> **What is needed**
Starting at the first line of the data below, write out each line exactly until you reach the line containing "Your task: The", and include that line too.

> **Supplied data**
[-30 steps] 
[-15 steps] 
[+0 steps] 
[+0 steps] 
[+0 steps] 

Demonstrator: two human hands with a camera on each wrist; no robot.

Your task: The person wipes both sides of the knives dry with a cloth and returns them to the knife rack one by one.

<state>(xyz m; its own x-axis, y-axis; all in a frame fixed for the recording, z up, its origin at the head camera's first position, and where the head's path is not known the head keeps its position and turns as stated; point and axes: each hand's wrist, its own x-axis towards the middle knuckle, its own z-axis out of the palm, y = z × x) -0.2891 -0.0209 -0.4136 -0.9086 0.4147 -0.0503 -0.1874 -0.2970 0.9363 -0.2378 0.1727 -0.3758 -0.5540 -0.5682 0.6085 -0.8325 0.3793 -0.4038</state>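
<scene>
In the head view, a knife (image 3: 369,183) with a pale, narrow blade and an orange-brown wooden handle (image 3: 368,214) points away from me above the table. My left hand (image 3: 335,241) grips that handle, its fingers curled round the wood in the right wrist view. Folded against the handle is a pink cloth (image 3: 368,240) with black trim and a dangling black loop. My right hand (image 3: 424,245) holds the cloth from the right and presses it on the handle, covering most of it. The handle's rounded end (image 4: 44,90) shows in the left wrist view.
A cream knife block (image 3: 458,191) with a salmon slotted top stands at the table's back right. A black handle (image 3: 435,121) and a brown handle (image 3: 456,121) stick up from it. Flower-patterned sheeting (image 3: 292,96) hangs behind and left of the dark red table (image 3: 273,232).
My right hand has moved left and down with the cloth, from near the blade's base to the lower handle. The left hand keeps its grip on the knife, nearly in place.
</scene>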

> **Response to this exercise**
[-30 steps] 
[-15 steps] 
[+0 steps] 
[+0 steps] 
[+0 steps] 

Demonstrator: two human hands with a camera on each wrist; no robot.

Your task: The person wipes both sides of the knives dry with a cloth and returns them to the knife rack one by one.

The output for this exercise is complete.